Oración introductoria

Señor, creo que quieres tener este momento de oración conmigo, no porque a Ti te haga falta sino porque quieres acompañarme y mostrarme el camino que debo seguir hoy. El espejismo de lo que me aleja de tu verdad es muy atrayente, no permitas que me deje seducir como Herodes.

Petición

Jesús, dame la gracia de escuchar hoy claramente tu verdad.

Meditación del Papa Francisco

Herodes hizo matar a Juan para contentar a la amante Herodías y el capricho de su hija. Juan es un hombre que ha tenido un tiempo breve de vida, un tiempo breve para anunciar la Palabra de Dios. Era el hombre Dios había enviado para preparar el camino a su Hijo. Y Juan termina mal su vida, en la corte de Herodes, que se encontraba en el banquete.
Cuando está la corte es posible hacer de todo: la corrupción, los vicios, los crímenes. Las cortes favorecen estas cosas. ¿Qué hizo Juan? Primero de todo anunció al Señor. Anunció que estaba cerca el Salvador, el Señor, que estaba cerca el Reino de Dios. Y lo había hecho con fuerza. Y bautizaba. Exhortaba a todos a convertirse. Era un hombre fuerte. Y anunciaba a Jesucristo. (Cf. S.S. Francisco, 7 de febrero de 2014, homilía en Santa Marta).

Reflexión

Jeremías y todos los profetas de Israel fueron siempre perseguidos por proclamar el incómodo mensaje de Dios, que exige una auténtica conversión del corazón.

Pero siempre afrontaron la persecución con ánimo viril e intrépido, aun a costa de la propia vida y del derramamiento de la propia sangre, como Juan Bautista, para dar testimonio de la verdad de Dios y de su palabra.

Juan el Bautista es el ejemplo clásico de la defensa inerme y valiente del profeta que, por defender su fe y la verdad, termina su vida como víctima fecunda, prefiguración de la muerte redentora de Cristo.

El verdadero cristiano, entonces, se convierte en "mártir". Más aún, sólo el mártir es el verdadero cristiano y testigo de Cristo (en griego, mártir significa "testigo"). Toda la historia de la Iglesia se ha visto coronada y adornada con la vida de tantos hijos suyos que, por amor a Jesucristo y por su fe en Él, se han convertido en mártires. Ésta es la condición radical del cristiano. Todos debemos estar dispuestos, por amor a Él y por su Iglesia, a ser testigos intrépidos del Evangelio, incluso hasta dar nuestra propia vida por Él.

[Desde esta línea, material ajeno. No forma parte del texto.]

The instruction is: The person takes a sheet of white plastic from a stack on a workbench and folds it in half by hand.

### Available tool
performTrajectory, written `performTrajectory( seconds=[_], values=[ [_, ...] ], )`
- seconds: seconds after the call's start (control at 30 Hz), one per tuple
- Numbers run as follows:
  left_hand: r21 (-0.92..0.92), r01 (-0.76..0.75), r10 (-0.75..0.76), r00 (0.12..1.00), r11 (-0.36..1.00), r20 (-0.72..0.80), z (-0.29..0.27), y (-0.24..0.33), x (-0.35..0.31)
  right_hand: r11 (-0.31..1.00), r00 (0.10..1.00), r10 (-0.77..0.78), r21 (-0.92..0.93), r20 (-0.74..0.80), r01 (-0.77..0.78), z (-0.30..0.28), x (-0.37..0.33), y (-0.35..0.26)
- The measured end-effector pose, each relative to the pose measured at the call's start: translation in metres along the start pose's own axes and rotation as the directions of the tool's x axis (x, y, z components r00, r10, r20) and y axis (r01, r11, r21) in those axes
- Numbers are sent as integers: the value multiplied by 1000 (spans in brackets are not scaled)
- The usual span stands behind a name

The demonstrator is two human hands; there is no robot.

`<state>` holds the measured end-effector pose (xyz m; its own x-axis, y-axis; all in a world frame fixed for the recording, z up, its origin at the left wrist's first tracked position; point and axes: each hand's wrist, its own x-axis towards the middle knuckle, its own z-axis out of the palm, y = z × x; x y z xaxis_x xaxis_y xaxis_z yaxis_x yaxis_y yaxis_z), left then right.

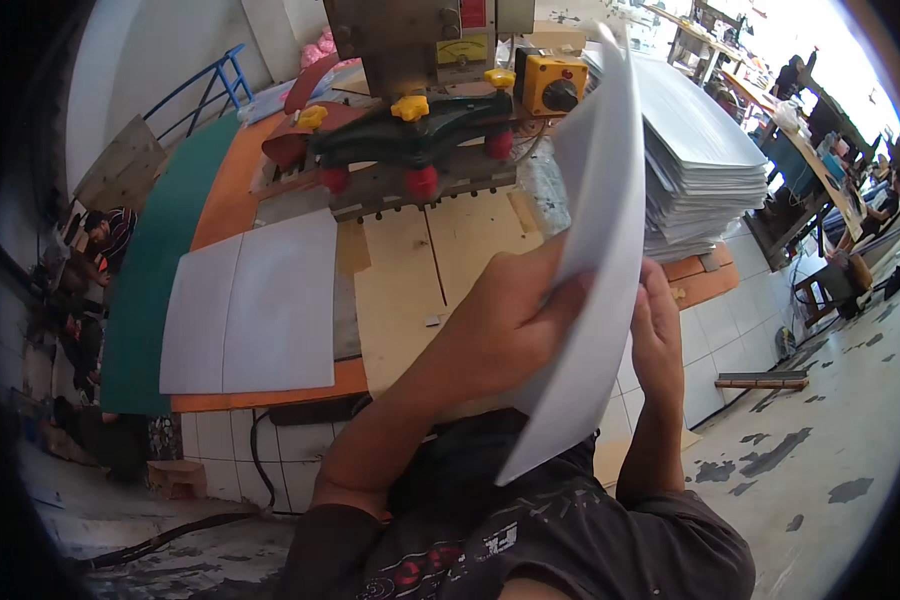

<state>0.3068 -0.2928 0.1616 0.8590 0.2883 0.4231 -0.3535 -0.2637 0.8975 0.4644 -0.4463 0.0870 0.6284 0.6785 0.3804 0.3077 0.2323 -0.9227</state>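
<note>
Both my hands hold a large white sheet (600, 220) up on edge in front of me, bent slightly, above the wooden worktable (410, 290). My left hand (515, 300) grips its left face, thumb and fingers pinching the sheet. My right hand (658, 320) presses against its right side, fingers upright. A tall stack of similar white sheets (705, 170) rests on the table just beyond and to the right of my hands.
A press machine (415, 120) with red and yellow knobs stands at the table's back, a yellow switch box (555, 85) beside it. Two white sheets (250, 315) lie flat at the left. Other people sit at the left and far right. Tiled table base, stained concrete floor.
</note>
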Motion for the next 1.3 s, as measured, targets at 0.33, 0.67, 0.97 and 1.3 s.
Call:
performTrajectory(
  seconds=[0.33,0.67,0.97,1.3],
  values=[
    [445,27,-95,987,895,132,11,-1,13,761,986,97,629,132,-159,-27,-37,-9],
    [73,140,-124,974,987,-190,-76,24,-34,899,900,435,40,34,-436,-70,-20,-13],
    [36,219,-139,727,975,-672,-192,25,-149,877,887,378,205,267,-435,-19,-19,10],
    [34,546,-349,582,837,-735,-364,50,-301,965,623,133,42,771,-258,187,38,7]
  ],
)
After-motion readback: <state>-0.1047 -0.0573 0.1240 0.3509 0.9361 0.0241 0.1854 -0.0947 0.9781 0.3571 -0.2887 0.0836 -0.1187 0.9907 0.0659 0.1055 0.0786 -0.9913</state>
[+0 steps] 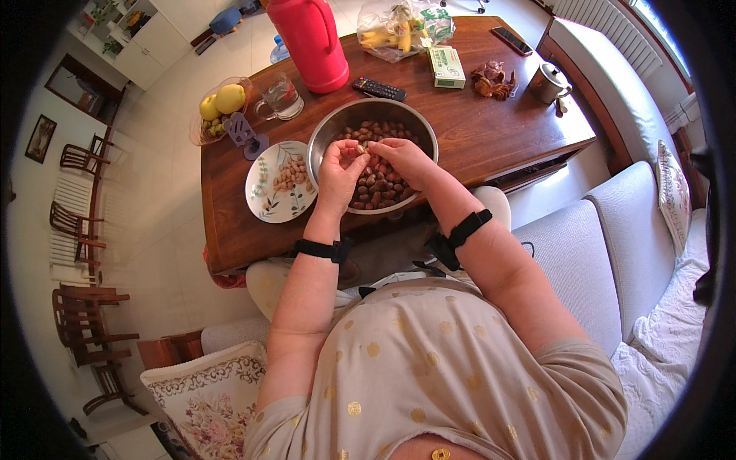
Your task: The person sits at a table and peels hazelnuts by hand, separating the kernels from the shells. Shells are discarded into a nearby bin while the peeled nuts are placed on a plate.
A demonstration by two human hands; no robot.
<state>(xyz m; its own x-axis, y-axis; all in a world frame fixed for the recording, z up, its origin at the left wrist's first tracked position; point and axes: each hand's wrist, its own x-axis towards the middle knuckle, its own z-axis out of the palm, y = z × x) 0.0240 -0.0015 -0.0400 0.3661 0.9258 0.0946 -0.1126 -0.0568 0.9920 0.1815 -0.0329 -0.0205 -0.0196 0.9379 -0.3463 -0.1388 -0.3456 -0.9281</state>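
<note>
A wide stainless steel bowl (317,135) holds many brown nuts (376,187) that look like peanuts in their shells. Over its middle, my left hand (340,171) and my right hand (404,159) meet at the fingertips. Between the left thumb and fingers is a small nut (361,149), pale on its visible side. The right thumb and forefinger press close beside it; whether they also grip it is hard to see. Left of the bowl, a white leaf-patterned plate (263,198) carries a heap of pale shelled kernels (292,174).
Around the bowl on the wooden table (230,241) are a glass mug (282,100), a fruit basket (197,131), a red thermos (313,46), a remote control (379,89), a small box (447,67), bagged bananas (397,37), a lidded metal cup (548,83) and a phone (512,41).
</note>
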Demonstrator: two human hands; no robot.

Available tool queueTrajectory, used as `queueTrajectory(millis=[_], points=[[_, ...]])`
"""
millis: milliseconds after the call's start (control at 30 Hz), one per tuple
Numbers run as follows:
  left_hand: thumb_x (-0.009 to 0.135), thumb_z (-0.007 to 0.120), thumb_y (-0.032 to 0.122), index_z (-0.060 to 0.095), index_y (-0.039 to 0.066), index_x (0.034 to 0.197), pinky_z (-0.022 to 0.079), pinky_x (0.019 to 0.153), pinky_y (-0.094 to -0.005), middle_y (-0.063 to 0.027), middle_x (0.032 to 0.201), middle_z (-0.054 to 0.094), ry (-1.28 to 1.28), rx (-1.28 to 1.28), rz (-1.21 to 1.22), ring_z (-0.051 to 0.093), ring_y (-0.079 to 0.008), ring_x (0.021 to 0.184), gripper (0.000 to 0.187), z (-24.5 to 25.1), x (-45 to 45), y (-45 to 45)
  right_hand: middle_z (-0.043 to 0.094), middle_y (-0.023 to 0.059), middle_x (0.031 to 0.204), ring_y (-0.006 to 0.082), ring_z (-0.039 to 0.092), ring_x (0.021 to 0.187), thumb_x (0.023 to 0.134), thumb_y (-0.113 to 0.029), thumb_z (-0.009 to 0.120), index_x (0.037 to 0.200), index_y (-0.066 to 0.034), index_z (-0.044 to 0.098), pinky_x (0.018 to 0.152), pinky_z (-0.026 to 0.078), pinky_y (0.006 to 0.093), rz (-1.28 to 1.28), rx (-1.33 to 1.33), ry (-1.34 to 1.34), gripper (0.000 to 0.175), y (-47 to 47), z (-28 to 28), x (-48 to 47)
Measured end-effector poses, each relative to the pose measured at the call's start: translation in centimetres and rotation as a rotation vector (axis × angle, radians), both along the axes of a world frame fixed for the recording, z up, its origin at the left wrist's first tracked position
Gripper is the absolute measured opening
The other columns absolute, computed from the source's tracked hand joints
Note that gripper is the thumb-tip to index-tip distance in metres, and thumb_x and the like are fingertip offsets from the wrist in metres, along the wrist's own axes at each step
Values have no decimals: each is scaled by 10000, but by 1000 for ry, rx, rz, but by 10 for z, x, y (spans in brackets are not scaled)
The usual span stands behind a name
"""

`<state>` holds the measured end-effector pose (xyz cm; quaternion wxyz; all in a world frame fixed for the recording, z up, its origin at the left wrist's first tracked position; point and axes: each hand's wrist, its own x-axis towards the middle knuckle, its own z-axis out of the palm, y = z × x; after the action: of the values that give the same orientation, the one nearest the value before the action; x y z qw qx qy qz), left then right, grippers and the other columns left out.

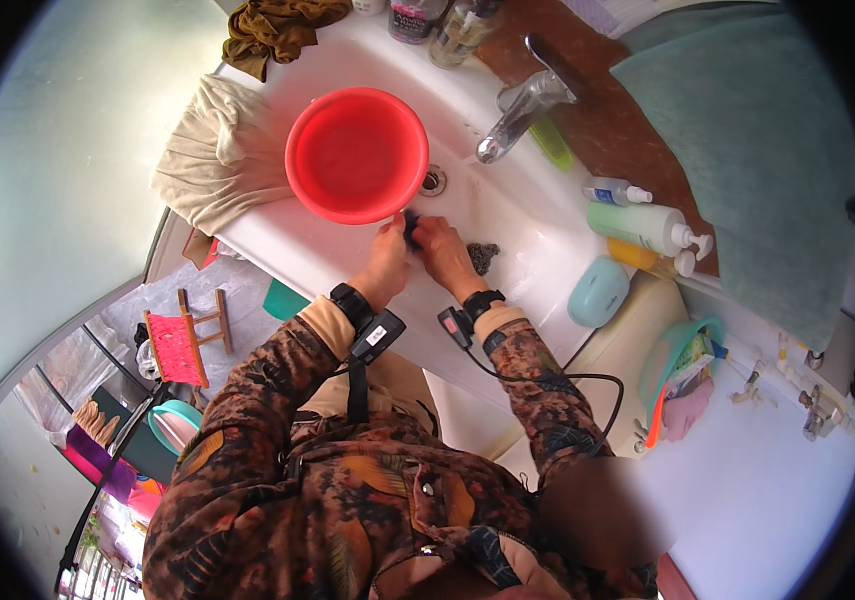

Sólo así podemos llamarnos y ser auténticos cristianos, es decir, discípulos y seguidores de un Cristo, crucificado por la verdad del Evangelio y por nuestra redención.

Propósito

Si hay un precepto de la doctrina que no vivo, o que cumplo sólo por tradición, buscar leer y consultar sobre el tema para ser siempre un auténtico testigo.

Diálogo con Cristo 

Señor, qué gran ejemplo tengo en Juan el Bautista que con firmeza predicó siempre tu verdad. No le importaba la opinión de los demás, no permitía desvíos ni letargos egoístas. Gracias por iluminar mi conciencia, por ayudarme a ver dónde estoy siendo sordo o ciego e insensible a tu doctrina. Ayúdame a adherirme firmemente a tu voluntad para hacer de tu amor el centro de mi propia existencia.